Task goal: From the first line of the data below through the line holding "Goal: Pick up", write out each line exactly as it stands.

Given material:
---

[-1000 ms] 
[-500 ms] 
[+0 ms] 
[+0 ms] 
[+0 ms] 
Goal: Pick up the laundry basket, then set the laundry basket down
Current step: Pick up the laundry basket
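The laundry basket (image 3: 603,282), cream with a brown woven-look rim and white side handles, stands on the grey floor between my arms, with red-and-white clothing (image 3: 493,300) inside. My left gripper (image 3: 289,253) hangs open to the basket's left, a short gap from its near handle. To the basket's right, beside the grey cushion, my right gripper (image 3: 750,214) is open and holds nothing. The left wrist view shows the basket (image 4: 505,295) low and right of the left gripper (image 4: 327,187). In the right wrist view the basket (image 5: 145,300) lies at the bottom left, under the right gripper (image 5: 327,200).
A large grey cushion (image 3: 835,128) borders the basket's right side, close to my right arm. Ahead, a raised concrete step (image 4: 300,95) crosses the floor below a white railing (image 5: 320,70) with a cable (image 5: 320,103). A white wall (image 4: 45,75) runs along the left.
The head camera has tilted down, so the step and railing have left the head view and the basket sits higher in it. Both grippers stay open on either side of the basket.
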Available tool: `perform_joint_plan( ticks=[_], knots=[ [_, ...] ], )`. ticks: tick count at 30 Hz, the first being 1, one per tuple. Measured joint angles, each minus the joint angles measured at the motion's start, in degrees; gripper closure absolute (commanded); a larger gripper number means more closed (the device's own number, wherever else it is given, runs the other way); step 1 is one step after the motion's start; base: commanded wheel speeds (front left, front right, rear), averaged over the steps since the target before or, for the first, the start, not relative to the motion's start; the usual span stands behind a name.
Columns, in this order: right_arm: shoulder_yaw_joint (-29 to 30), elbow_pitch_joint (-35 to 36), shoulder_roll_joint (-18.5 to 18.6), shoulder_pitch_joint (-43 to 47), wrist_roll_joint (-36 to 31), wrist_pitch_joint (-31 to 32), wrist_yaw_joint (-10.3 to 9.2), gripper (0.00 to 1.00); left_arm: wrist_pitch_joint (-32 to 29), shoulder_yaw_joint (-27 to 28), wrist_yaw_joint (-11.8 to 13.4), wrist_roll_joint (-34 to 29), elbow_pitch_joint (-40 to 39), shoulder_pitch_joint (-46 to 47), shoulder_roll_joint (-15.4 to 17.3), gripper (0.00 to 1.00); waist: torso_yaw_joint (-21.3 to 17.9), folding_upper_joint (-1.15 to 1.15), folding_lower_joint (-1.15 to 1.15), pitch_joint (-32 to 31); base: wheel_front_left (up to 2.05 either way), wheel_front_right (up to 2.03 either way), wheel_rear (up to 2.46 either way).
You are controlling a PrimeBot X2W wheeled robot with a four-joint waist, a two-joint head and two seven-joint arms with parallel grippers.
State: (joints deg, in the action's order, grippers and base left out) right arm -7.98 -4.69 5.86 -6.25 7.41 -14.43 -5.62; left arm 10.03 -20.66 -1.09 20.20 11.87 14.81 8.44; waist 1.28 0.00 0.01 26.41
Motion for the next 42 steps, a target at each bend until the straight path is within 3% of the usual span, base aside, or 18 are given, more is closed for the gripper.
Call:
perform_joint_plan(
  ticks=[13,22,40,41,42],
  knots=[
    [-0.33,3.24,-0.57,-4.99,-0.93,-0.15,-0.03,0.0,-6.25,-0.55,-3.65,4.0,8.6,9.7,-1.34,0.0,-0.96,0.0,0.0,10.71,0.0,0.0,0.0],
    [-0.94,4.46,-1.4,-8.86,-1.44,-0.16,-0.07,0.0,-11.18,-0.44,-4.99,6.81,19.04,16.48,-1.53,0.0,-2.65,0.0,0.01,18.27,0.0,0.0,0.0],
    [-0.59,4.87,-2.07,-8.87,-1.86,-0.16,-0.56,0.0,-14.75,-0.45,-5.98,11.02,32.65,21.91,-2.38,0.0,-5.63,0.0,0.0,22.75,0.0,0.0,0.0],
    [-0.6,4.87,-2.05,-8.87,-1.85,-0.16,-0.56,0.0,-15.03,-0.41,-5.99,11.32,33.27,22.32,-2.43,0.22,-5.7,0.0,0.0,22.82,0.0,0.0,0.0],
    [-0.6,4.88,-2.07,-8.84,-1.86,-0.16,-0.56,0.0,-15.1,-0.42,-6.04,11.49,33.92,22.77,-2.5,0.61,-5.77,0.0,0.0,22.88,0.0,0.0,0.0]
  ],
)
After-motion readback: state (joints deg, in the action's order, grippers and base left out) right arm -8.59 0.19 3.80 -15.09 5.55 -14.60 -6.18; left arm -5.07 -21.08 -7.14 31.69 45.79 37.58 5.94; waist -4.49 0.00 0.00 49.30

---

Exercise solution:
[-1000 ms] 
[-500 ms] 
[+0 ms] 
[+0 ms] 
[+0 ms] 
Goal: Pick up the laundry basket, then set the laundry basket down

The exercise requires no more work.